Es ist gar nicht so einfach, so etwas anzusprechen, ohne gleich in einer Denk-Ecke zu landen, in der es für jedes komplexe Problem eine Antwort gibt, die klar, einfach und falsch ist. Ich weiß, es gab eine Ausschreibung, und es gab Einreichungen, und es gab eine Jury, und es gab ein Siegerprojekt, und diese Stationseingänge sind so wie eben im Siegerprojekt vorgesehen. Ich weiß auch, in Stations-Eingangs-Überdachungen kann man den Lift unterbringen, und die Stiegen und Rolltreppen werden nicht nass und frieren so leicht ein. In den Außenbezirken stellen sie zudem eine gewisse Verbundenheit durch Präsenz von sichtbarer öffentlicher Bausubstanz her.
Trotz alledem: bei der Station Frankhplatz sind sie fehl am Platz. Der Ort hat eines der wichtigsten Otto Wagner Gebäude direkt in der Blickachse von der Landesgerichtsstraße, dazu das Straflandesgericht aus dem Biedermeier und eine durchgehende Gründerzeit-Zeile, die vom Platz vor dem Rathaus bis zum Albert-Schweitzer-Haus reicht. Der Ort braucht keine weiteren architektonischen Akzentuierungen. Alles was er braucht ist (viel) weniger Platz für motorisierten Individualverkehr, wenn der Umbau einmal abgeschlossen ist.
Und dann ist die Architektur auch noch ... also sorry Franz&Sue, sorry Jury, aber durchdacht und hochwertig ist etwas anderes. Das sind türkis-weisse Star Wars Sandcrawler, die in dem Moment, in dem man Zugang zu ihnen bekommt durch Graffiti und Kleinplakate aussehen werden wie Sau.

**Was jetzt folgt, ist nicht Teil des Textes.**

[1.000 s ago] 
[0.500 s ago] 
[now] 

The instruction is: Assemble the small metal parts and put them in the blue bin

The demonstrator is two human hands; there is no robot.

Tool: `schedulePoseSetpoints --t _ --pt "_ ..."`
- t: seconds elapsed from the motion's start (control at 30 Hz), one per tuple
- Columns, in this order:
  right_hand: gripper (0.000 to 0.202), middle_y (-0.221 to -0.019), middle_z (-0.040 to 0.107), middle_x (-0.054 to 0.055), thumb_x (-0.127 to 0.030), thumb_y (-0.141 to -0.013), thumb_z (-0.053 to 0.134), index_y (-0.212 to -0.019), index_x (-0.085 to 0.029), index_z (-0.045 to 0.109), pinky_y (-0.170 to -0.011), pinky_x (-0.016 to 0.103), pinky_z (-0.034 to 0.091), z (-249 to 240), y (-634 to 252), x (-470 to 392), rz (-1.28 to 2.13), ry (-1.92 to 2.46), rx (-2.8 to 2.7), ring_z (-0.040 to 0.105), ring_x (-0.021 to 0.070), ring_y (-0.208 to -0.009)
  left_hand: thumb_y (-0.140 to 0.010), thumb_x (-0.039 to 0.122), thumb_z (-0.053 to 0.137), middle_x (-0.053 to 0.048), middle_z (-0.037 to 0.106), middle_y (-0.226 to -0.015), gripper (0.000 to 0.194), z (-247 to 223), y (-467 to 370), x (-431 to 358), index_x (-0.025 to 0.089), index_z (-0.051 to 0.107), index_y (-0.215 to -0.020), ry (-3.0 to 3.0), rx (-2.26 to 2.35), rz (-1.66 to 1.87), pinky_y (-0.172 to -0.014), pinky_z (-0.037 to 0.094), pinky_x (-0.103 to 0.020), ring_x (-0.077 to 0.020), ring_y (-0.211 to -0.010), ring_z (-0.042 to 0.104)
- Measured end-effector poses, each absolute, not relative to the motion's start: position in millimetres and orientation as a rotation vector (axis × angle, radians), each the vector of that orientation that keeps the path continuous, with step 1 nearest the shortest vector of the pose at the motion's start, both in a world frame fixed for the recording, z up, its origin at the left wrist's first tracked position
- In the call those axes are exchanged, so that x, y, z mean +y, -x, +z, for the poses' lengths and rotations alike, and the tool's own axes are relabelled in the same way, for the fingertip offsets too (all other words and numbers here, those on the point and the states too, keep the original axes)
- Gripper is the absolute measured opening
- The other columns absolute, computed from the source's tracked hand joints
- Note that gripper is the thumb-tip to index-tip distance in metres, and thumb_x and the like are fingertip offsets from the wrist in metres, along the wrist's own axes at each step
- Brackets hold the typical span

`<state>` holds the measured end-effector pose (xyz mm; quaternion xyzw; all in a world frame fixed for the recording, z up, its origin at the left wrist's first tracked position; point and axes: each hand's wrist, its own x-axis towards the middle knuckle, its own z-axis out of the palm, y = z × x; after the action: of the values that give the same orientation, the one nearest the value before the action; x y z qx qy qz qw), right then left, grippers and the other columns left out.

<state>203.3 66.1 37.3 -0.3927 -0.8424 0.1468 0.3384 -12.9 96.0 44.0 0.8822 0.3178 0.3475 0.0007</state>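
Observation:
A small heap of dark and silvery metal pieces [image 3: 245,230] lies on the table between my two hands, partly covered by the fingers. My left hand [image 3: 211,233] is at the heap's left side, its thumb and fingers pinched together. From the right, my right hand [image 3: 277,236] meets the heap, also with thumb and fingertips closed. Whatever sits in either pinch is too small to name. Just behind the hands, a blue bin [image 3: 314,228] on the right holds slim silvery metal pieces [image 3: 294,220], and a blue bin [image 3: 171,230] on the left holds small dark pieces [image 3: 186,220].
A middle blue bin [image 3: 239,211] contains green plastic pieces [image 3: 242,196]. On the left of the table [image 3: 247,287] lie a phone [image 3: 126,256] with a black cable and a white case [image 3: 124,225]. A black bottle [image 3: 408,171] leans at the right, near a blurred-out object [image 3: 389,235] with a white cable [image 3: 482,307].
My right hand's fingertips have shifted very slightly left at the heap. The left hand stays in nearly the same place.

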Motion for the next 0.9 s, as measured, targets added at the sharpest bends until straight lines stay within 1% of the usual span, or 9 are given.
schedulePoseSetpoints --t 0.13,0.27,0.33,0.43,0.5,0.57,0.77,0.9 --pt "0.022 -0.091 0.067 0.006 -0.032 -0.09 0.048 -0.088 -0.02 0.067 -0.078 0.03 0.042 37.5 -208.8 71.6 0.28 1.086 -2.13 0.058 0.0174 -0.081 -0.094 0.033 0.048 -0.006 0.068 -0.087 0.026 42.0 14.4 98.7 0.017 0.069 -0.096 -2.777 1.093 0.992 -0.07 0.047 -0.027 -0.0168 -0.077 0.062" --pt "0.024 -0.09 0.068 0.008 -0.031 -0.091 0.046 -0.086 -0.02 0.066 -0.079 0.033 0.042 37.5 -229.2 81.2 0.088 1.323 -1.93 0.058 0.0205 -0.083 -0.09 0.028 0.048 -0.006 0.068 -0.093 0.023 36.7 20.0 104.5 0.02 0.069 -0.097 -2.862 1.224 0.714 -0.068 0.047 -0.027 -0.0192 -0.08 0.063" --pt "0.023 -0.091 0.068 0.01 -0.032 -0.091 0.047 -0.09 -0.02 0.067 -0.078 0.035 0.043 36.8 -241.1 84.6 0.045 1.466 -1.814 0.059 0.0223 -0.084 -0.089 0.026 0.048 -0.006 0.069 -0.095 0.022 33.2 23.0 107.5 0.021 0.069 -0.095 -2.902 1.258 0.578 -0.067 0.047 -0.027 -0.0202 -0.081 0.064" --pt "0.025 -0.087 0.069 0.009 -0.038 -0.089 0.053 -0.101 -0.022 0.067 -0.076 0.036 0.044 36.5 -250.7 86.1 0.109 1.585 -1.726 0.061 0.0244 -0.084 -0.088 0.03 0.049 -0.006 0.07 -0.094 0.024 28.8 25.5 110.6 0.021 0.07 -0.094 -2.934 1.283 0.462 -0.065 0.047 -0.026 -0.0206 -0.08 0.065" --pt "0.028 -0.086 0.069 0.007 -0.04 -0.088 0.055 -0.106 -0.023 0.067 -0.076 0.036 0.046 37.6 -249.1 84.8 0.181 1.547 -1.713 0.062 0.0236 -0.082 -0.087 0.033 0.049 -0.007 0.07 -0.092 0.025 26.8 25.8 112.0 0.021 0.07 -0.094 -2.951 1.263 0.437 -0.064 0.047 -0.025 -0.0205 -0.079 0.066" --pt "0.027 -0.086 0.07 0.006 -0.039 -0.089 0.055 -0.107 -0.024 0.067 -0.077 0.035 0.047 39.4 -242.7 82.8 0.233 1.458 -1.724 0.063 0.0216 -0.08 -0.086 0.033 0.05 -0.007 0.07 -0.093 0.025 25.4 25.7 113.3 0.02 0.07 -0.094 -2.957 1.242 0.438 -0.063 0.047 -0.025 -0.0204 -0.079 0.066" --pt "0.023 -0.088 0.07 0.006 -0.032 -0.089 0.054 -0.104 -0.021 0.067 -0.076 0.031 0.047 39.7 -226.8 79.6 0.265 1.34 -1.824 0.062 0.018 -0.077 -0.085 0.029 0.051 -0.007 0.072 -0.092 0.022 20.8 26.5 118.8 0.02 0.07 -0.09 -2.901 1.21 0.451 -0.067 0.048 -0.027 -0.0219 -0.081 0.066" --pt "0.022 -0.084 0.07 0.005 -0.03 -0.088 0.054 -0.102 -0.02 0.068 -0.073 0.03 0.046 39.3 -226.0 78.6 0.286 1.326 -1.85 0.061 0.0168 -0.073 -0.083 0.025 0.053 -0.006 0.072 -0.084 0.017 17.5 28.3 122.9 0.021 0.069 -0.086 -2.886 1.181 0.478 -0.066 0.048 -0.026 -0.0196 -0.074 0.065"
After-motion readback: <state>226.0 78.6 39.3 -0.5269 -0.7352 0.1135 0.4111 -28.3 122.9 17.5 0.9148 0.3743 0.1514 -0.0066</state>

Meines Erachtens bestünde die beste Lösung dort aus Löchern im Boden ohne Überdachung, wie am Stephansplatz, in der Mariahilfer Straße und bei anderen zentrumsnahen Stationen. Mir hat an der Verlängerung der U2-Stationen mit den neuen Eingängen vor etwa 20 Jahren gefallen, dass diese neuen Eingänge Löcher im Boden sind, die keine Aufmerksamkeit heischen und keine Blickachsen verstellen.
Kann man vor der tatsächlichen Eröffnung der Station diese Zugangsgebäude nicht einfach wieder abtragen? Die Ticketmaschinen in den Untergrund verlegen, den Liften dezente Einfassungen geben und die Rolltreppen dann halt etwas öfter warten lassen? Das Stadtbild verlangt es meines Erachtens nach.